Il promenait son regard de la chemise bleue vers sa femme.
— Quant à la voiture que nous avons achetée à crédit l’année dernière, poursuivit Anna, elle a bien été achetée pendant le mariage.
Mais comme c’est toi qui as contracté le crédit, je renonce généreusement à toute prétention sur le véhicule.
Tu le rembourses toi-même, il est entièrement à toi.
— Attends… dit le mari, dont la voix avait perdu toute assurance pour laisser place à la confusion.
Et moi, je vais où, à cette heure-ci ?
Un bip strident et perçant retentit sur la table.
Le minuteur.
Les trois minutes étaient écoulées.
Anna fit un signe de tête en direction du couloir.
— Tes affaires sont déjà prêtes.
Trois sacs de sport t’attendent près de la porte d’entrée.
Je les ai préparés pendant que tu regardais le football dans la chambre.
Et oui, j’ai appelé ta mère il y a une demi-heure.
Je l’ai réjouie en lui annonçant que son fils adoré retourne dans sa chambre d’enfant.

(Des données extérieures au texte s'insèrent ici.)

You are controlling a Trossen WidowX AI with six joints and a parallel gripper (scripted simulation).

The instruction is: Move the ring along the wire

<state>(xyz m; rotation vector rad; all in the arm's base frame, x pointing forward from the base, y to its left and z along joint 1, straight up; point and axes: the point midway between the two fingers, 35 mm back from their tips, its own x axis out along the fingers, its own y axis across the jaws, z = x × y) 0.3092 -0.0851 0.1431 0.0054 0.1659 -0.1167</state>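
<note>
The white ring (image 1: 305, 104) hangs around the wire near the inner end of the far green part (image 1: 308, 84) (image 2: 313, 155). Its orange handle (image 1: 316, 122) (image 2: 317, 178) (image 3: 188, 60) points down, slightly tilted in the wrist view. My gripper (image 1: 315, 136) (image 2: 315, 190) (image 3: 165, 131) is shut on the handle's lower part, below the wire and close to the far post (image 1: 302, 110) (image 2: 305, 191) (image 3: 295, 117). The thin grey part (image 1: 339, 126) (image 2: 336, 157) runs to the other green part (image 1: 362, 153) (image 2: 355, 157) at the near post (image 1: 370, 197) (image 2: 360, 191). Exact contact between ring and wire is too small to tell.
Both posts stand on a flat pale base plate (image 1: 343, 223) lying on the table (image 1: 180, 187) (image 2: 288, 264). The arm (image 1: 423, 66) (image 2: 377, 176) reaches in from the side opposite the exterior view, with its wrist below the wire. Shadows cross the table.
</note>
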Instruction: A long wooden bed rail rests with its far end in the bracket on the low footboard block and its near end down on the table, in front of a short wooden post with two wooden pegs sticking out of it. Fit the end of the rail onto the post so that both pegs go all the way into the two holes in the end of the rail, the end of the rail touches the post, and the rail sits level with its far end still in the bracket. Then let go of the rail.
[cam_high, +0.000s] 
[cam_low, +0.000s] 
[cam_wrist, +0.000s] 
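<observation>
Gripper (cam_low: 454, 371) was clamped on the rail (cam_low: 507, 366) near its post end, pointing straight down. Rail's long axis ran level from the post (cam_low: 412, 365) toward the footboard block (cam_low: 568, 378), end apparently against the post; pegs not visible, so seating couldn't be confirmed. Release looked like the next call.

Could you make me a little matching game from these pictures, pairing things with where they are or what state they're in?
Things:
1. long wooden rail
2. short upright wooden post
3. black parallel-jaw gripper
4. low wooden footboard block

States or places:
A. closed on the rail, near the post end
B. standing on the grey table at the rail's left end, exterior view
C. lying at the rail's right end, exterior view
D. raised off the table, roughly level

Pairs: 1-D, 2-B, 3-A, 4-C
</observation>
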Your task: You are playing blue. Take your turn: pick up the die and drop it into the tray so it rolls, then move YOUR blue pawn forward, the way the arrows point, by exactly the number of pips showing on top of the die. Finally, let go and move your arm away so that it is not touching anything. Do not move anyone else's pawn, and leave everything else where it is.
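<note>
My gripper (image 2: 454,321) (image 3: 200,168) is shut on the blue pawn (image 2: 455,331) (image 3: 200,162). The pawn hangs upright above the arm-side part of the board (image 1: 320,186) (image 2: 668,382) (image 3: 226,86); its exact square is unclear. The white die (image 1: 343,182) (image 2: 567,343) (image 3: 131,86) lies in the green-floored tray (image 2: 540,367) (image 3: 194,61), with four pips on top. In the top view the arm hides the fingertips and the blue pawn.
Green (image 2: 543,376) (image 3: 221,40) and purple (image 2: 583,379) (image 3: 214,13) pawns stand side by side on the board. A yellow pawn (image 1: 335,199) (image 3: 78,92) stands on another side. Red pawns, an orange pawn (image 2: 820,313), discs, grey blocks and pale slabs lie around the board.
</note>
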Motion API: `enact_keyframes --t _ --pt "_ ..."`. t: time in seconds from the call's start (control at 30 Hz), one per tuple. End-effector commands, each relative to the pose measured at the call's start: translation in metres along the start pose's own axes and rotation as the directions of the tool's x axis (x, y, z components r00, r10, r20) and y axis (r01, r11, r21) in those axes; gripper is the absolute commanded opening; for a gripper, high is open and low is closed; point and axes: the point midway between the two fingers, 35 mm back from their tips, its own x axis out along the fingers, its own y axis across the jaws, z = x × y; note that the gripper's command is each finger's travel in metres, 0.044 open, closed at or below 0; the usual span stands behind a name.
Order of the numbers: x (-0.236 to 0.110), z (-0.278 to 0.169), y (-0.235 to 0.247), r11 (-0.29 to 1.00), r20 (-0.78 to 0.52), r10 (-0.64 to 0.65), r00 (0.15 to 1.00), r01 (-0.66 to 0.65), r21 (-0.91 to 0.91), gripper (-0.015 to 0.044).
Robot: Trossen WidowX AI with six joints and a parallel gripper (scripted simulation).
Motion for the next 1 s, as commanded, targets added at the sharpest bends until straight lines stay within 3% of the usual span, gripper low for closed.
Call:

Elle a déjà préparé le canapé et t’attend.
Le son du minuteur déchirait l’espace de la cuisine.
Oleg restait assis, regardant l’écran du smartphone, mais ses doigts ne lui obéissaient pas pour appuyer sur le bouton d’arrêt.
Tout autour de lui s’était écroulé.
Ce n’était pas le minuteur qui s’était arrêté.
C’était sa vie confortable qui venait de s’arrêter.
Anna s’approcha de la cuisinière, alluma le feu et mit la bouilloire à chauffer.
Une vie entière l’attendait devant elle, une vie dans laquelle plus jamais personne ne la mettrait sous pression ni ne lui imposerait un compte à rebours.